- Native to: Australia
- Region: Ashburton and Gascoyne rivers
- Ethnicity: Buruna
- Extinct: by 1994
- Language family: Pama–Nyungan Kanyara–ManthartaKanyaraBurduna; ; ;

Language codes
- ISO 639-3: bxn
- Glottolog: burd1238
- AIATSIS: W24
- ELP: Purduna

= Burduna language =

Aboriginal language of Western Australia

Burduna (Purduna) is an Aboriginal language that was traditionally spoken in the region between the Ashburton and Gascoyne Rivers in the Pilbara region of Western Australia. It belongs to the Kanyara group of languages, which also includes Binigura/Pinikura, Thalanyji, and Bayungu.

The language is currently classified as critically endangered, with no recorded native speakers by 1994. However, there are some people of Burduna heritage who can still speak and recognise a few words and phrases.

== History ==

=== Evolution ===
Burduna has been classified as a double-marking language. Although it has been categorised as a Kanyara language, it is significantly different from the other languages in the category as it underwent a number of changes in pronunciation.

Over the years, the language lost most of its nasal sounds and tones. Certain words that contains peripheral stops with p and k sounds lenited to a w sound instead. For example, papu 'father' became pawu, and puka 'bad' became puwa. However, this lenition did not occur when the previous syllable contained a w. Instead, the consonants p and k descended, and were pronounced as b and g respectively.

Another marked difference included the pronunciation of polysyllabic words such as yakan 'spouse' and pukurra 'devil'. These words lost their middle consonants and were shortened to yaan and puurra. The vowels were pronounced with a long, drawn-out sound.

Burduna words also contained consonant clusters in words such as gb in dagba 'spider' or rdg in ngardga 'beard'. Furthermore, words that originally contained consonant clusters underwent lenition and were pronounced with softer sounds. For example, mb was pronounced as p, nd as t, and ngg as k.
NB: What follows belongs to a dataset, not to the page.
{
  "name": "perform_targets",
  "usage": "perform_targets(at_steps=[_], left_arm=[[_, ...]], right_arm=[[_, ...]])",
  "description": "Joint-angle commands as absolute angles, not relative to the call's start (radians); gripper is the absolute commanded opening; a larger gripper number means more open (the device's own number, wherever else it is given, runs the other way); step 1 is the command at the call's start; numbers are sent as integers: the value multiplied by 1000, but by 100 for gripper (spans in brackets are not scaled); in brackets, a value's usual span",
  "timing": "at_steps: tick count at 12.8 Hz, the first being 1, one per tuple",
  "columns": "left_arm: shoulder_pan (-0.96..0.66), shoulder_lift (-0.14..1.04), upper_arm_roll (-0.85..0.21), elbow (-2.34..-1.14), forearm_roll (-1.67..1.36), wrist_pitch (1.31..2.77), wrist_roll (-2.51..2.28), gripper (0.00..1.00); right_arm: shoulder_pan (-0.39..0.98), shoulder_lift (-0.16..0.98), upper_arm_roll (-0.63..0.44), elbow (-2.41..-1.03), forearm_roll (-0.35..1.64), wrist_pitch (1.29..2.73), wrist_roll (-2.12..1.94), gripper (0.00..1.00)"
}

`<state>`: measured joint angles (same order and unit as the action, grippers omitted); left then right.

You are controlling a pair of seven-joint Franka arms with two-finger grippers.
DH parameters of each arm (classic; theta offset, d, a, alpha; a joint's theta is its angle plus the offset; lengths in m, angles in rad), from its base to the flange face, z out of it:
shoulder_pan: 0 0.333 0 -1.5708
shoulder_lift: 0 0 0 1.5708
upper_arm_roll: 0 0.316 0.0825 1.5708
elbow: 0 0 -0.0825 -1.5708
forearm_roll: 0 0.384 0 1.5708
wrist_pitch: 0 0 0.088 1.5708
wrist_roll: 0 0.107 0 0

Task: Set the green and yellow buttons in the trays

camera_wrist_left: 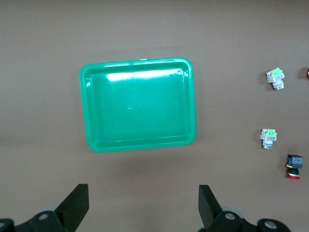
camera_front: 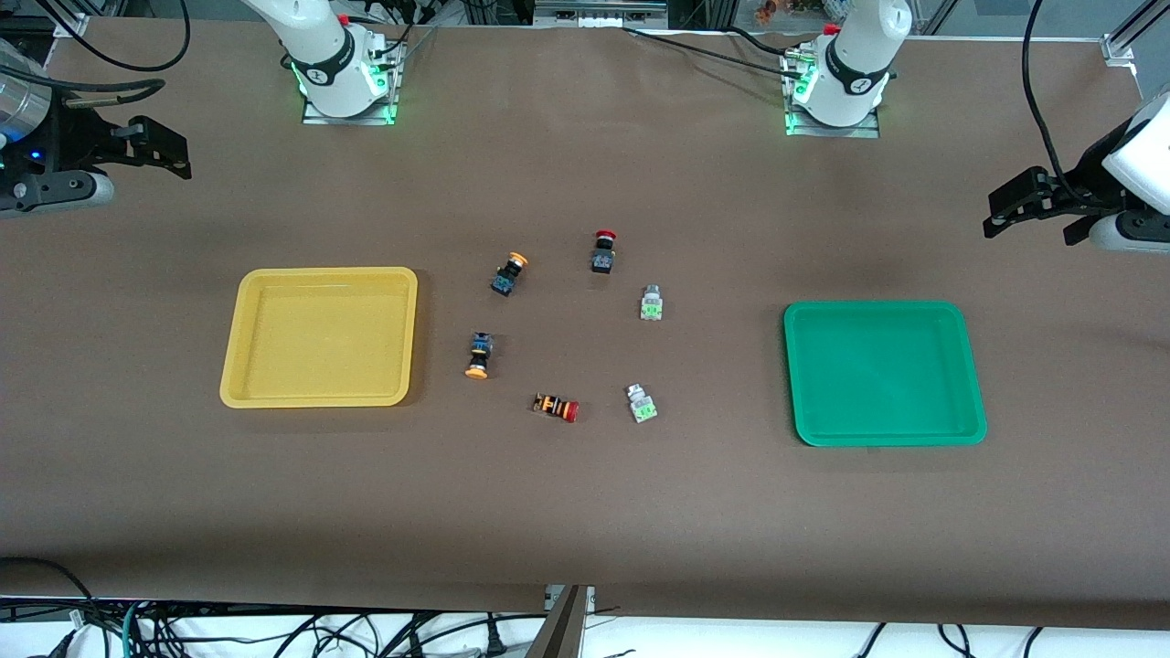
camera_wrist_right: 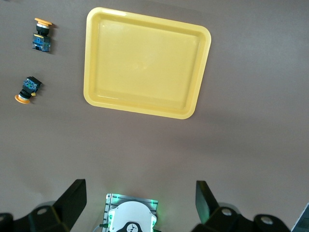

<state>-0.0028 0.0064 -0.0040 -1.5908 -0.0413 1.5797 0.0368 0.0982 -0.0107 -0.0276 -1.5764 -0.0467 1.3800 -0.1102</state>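
Both end effectors wide, waiting at the tabletop's ends.

My left end effector [camera_wrist_left: 144, 205] hovers near the green tray [camera_front: 971, 429], my right end effector [camera_wrist_right: 140, 200] near the yellow tray [camera_front: 233, 384]; both trays bare, buttons [camera_front: 650, 302] lying between them, sorted toward matching colours.

Brown table [camera_front: 585, 512], carrying a yellow tray [camera_front: 320, 336] toward the right arm's end and a green tray [camera_front: 883, 373] toward the left arm's end. Between the trays, six switches lying apart: two yellow buttons [camera_front: 509, 272] [camera_front: 479, 355] near the yellow tray, two green buttons [camera_front: 651, 303] [camera_front: 642, 403] closer to the green tray, a black red-capped switch [camera_front: 603, 250], an orange-striped switch [camera_front: 556, 407].
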Motion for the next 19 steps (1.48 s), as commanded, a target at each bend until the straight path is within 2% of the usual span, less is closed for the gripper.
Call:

In addition, where other languages have a dh or a j in the middle of words, Burduna evolved to contain a y. For example, the Thalanyji word ngadhal 'cousin' has its Burduna complement spelt as ngayal.

=== Extinction ===
As a result of white settlement along the Ashburton and Gascyone river regions, the language ceased to be used, and is believed to have died out sometime during the first half of the twentieth century. There are a few people living in Onslow and Carnarvon who can still speak and recognize a few words and phrases, but the majority of Burduna descendants have intermarried with other language groups. The National Language Indigenous 2004 Survey estimated that there are no native speakers of the language. It has thus been classified as endangerment level 0.
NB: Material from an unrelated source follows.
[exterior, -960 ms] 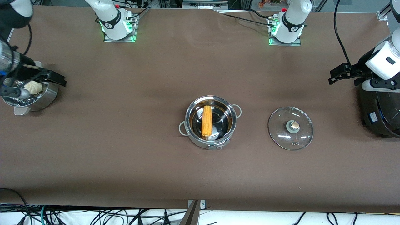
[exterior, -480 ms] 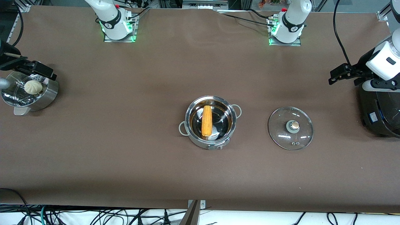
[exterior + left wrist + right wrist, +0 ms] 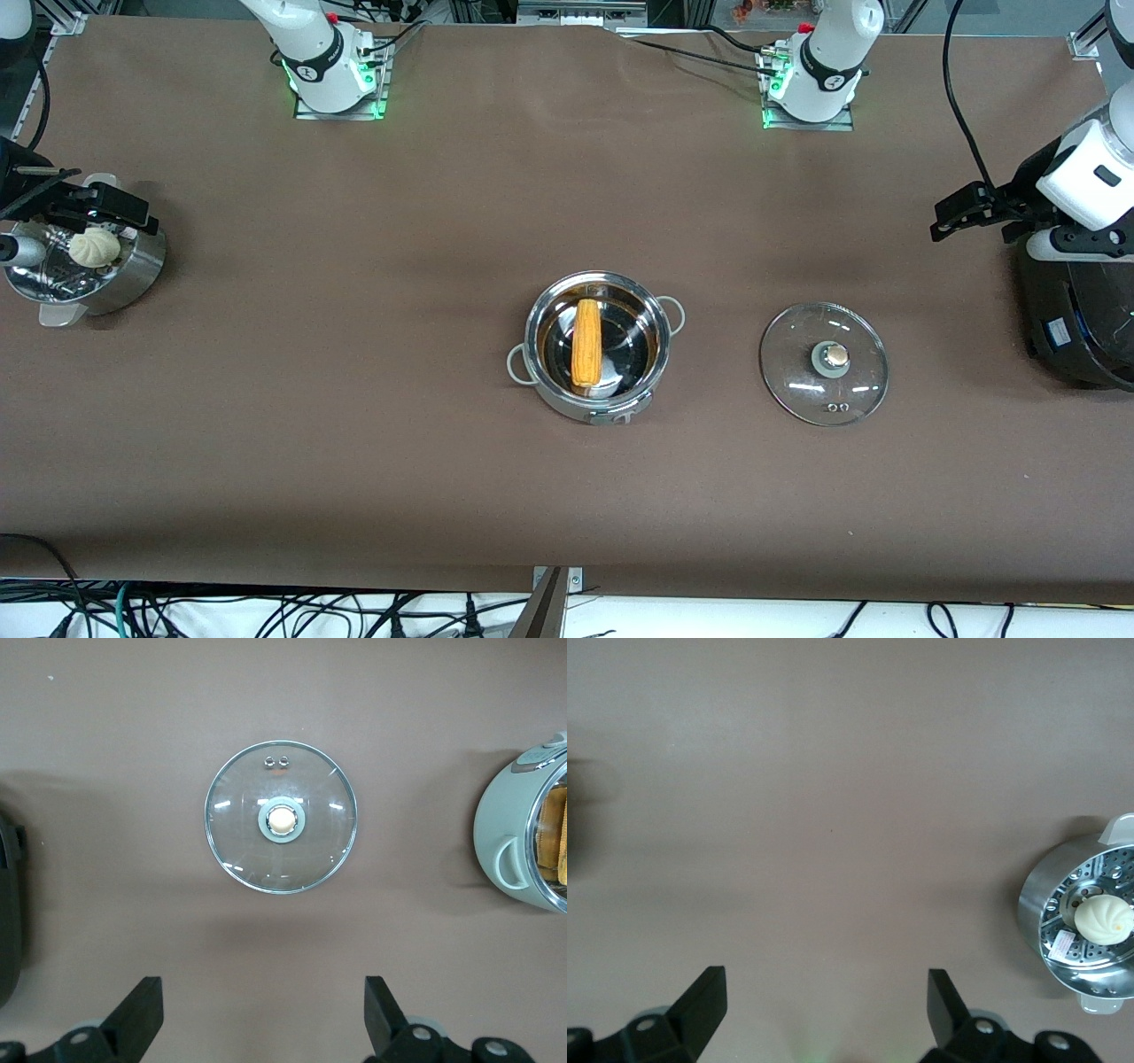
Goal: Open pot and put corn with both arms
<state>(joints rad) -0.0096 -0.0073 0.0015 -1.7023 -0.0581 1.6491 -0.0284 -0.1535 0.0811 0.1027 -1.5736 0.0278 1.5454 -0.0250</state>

==Culture and development==
The Burduna people were located around the Nyang and Maroonah regions between the Ashburton and Gascyone rivers in north-western Australia. Their traditional country regions included the regions around the Yannarie and Lyndon rivers. Some of the area in and around the Towera region is also identified as being traditional Burduna land.
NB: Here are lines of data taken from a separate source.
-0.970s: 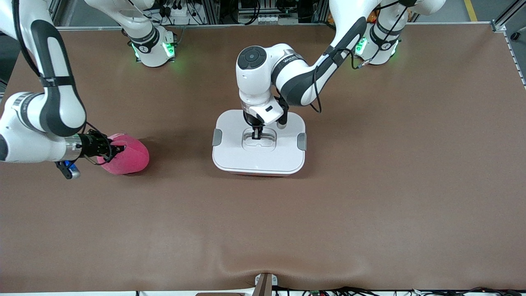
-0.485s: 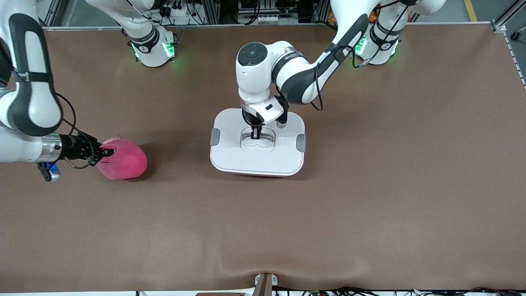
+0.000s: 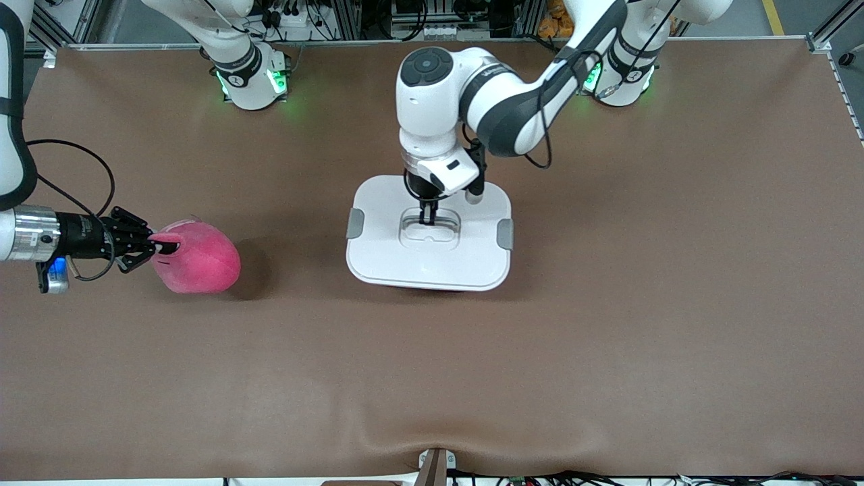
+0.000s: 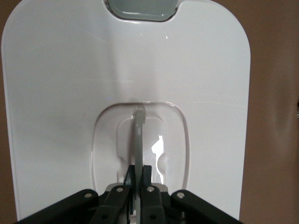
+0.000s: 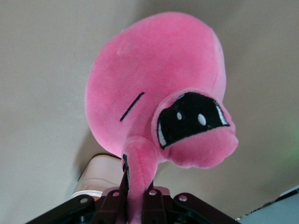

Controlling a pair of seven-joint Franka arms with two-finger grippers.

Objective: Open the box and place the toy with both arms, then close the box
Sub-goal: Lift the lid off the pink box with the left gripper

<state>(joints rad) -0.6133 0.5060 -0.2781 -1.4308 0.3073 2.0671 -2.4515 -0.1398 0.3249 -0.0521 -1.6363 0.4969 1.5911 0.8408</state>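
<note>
The white lid with its grey side clips sits mid-table and hides the pink tub under it in the front view. My left gripper is shut on the thin upright handle in the lid's recess, as the left wrist view shows. The lid looks raised a little. The hot-pink plush toy is toward the right arm's end of the table. My right gripper is shut on a plush flap of the toy, seen in the right wrist view. The box shows small past the toy there.
The two green-lit arm bases stand at the table edge farthest from the front camera. A small bracket sits at the nearest edge. The brown table is bare around the box and toy.
My left gripper has risen with the lid, which looks larger and has shifted slightly toward the left arm's end. My right arm has drawn back toward its end, still holding the toy.
</note>
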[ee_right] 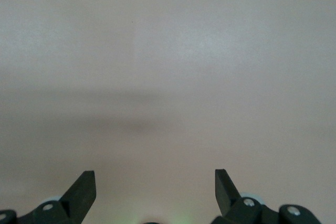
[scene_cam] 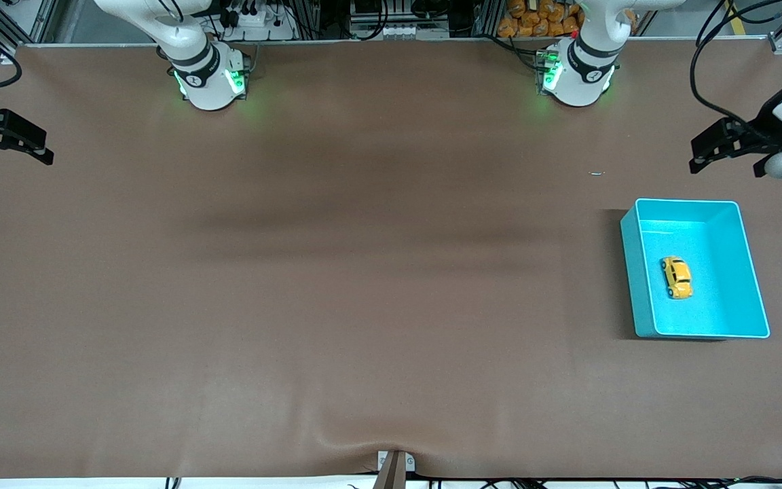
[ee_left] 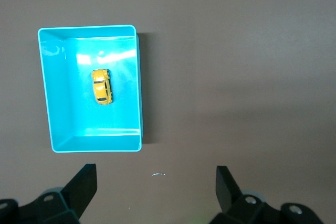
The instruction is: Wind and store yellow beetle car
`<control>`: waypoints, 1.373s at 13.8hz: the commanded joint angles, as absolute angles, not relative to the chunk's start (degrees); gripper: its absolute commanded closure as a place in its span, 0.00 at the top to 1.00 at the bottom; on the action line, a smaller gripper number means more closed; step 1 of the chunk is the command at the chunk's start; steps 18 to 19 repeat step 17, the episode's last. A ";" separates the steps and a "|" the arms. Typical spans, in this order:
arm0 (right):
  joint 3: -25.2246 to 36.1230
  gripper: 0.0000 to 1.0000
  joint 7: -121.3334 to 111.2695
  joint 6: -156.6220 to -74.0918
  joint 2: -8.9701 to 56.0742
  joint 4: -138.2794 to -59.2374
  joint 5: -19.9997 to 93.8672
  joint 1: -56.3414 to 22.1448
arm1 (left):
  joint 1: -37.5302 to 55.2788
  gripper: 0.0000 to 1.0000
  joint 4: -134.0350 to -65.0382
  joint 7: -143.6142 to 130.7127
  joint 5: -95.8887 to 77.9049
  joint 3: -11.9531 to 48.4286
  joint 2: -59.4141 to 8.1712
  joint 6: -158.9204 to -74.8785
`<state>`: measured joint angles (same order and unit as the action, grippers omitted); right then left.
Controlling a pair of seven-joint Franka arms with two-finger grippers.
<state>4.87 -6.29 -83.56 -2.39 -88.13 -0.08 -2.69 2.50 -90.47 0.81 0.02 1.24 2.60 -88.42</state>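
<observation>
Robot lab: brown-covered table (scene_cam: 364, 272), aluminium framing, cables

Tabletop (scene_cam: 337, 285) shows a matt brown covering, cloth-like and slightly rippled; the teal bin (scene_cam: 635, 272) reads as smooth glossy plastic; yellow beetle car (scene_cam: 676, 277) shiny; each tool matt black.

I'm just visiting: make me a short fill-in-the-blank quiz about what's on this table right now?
1. The yellow beetle car lies inside the teal ____.
2. The left gripper holds ____.
3. The right gripper has its jaws ____.

Missing words: bin; nothing; open
</observation>
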 commanded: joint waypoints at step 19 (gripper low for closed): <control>4.31 1.00 -5.98 -84.99 -1.58 -87.80 0.18 -2.64 | 1.41 1.00 -90.26 3.08 1.23 1.49 2.20 -85.61</control>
The Kanyara people traditionally spoke three different languages - Purduna or Burduna, Thalanyji, and Bayungu or Payungu. The three languages share highly similar sentence structure and vocabulary, with 60-70% of words being common across all three of them.
== Grammar ==

=== Word classes ===
There are two major word classes and three minor ones in the Burduna language. The first major word class contains the nominal words, which includes nouns and adjectives, names, pronouns, demonstratives, and cardinal directions.

The second major word group includes the verbs. The three minor word groups include adverbs, particles, and interjections.